Dívida mobiliária federal ultrapassa R$ 1,244 tri

SÃO PAULO, 30 de dezembro de 2008 - A dívida mobiliária federal fora do Banco Central, avaliada pela posição de carteira, totalizou R$ 1.244,4 bilhões em novembro, o que representa 41,5% do Produto Interno Bruto (PIB), anunciou hoje o Banco Central (BC).

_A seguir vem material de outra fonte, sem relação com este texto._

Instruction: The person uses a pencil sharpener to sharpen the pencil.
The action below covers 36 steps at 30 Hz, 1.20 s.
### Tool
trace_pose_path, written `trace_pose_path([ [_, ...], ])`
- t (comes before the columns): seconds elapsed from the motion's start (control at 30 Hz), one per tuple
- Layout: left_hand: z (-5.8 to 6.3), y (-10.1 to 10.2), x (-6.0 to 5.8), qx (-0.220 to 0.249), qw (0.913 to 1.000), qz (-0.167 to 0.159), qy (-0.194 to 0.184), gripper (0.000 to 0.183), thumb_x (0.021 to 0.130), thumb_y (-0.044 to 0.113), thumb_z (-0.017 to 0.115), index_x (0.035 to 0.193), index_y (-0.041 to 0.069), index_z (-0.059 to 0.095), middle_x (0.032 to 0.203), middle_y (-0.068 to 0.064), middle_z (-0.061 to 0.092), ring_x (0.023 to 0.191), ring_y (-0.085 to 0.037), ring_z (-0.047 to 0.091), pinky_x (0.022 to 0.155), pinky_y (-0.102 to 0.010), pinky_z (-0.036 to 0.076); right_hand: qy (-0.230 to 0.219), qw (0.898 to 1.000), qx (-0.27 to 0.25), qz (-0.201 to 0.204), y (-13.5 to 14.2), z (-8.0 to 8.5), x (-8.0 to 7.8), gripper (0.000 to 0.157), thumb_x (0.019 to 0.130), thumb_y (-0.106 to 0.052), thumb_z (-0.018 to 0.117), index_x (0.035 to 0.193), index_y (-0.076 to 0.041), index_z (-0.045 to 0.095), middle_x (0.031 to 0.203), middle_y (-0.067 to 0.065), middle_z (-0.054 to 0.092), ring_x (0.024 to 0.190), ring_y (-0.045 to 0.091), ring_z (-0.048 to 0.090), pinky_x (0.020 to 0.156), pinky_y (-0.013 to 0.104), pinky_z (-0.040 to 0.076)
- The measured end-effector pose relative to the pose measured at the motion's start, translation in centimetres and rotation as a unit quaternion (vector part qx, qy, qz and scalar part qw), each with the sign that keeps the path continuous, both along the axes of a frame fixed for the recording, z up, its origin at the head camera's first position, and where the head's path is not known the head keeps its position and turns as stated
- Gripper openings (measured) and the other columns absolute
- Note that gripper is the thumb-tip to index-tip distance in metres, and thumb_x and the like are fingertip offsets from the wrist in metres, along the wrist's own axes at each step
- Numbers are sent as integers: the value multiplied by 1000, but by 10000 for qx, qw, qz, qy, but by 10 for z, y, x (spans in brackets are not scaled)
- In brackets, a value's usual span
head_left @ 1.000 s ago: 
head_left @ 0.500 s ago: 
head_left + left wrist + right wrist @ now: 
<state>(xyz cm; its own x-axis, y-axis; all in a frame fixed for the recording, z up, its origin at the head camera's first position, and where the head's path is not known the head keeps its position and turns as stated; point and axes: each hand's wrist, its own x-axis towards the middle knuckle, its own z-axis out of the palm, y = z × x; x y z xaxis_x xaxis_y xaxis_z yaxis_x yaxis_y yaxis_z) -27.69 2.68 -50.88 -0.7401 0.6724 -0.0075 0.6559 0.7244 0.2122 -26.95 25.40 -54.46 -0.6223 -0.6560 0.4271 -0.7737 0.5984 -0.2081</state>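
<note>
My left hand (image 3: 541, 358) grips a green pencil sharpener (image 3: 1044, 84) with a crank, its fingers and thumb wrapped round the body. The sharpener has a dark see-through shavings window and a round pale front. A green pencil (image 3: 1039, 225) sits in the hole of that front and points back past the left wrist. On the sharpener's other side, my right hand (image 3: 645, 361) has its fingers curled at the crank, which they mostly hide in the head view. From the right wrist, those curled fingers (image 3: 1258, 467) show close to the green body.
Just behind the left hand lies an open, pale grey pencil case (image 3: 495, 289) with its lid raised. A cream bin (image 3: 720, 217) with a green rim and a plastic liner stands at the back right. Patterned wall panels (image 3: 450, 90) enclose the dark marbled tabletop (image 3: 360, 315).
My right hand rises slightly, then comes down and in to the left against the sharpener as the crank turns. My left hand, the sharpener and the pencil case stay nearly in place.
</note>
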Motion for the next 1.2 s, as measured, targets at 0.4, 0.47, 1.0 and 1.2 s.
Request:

O montante corresponde a um acréscimo de R$ 18,1 bilhões em relação ao mês anterior. "O resultado refletiu emissões líquidas de R$ 4,3 bilhões, incorporação de juros de R$ 12,6 bilhões e elevação de R$ 1,2 bilhão em decorrência da depreciação cambial", ressalta a Nota e Política Fiscal.

Segundo o BC, em novembro, o destaque foi as emissões líquidas de R$ 6,7 bilhões em LFT e de R$ 3,3 bilhões em LTN; e os resgates líquidos de R$ 6 bilhões em NTN-B e de R$ 400 milhões em créditos securitizados.

Além disso, a participação por indexador registrou a seguinte evolução, em relação a outubro: a porcentagem dos títulos atrelados ao dólar passou de 0,8% para 0,9%; a dos títulos vinculados à taxa Selic evoluiu de 29,2% para 30,1%, em razão de emissões líquidas de LFT; a dos títulos prefixados elevou-se de 25,3% para 26%, devido a emissões líquidas de LTN; e a dos títulos vinculados a índices de preços permaneceu em 23,9%, apesar da ocorrência de resgates líquidos de NTN-B.

De acordo com o BC, essas alterações foram compensadas pelas operações compromissadas, cuja participação reduziu-se de 19,5% para 17,8%, no mesmo período, em razão de compras líquidas de títulos, que alcançaram R$ 30 bilhões. Levando-se em conta as operações de swap cambial, a participação referenciada ao câmbio passou de 1,1% para 2,6%, enquanto a vinculada à taxa Selic reduziu-se de 28,9% para 28,4%.

Ao final de novembro, a estrutura de vencimento da dívida mobiliária em mercado era a seguinte: R$ 28,4 bilhões, 2,3% do total, com vencimento em 2008; R$ 296,6 bilhões, 23,8% do total, com vencimento em 2009; e R$ 919,5 bilhões, 73,9% do total, vencendo a partir de janeiro de 2010.

A exposição total líquida nas operações de swap cambial em novembro alcançou R$26 bilhões. O resultado dessas operações (diferença entre a rentabilidade do DI e a variação cambial mais cupom) foi desfavorável ao Banco Central em R$ 6 milhões, no conceito caixa, valor contemplado na apuração das necessidades de financiamento do setor público.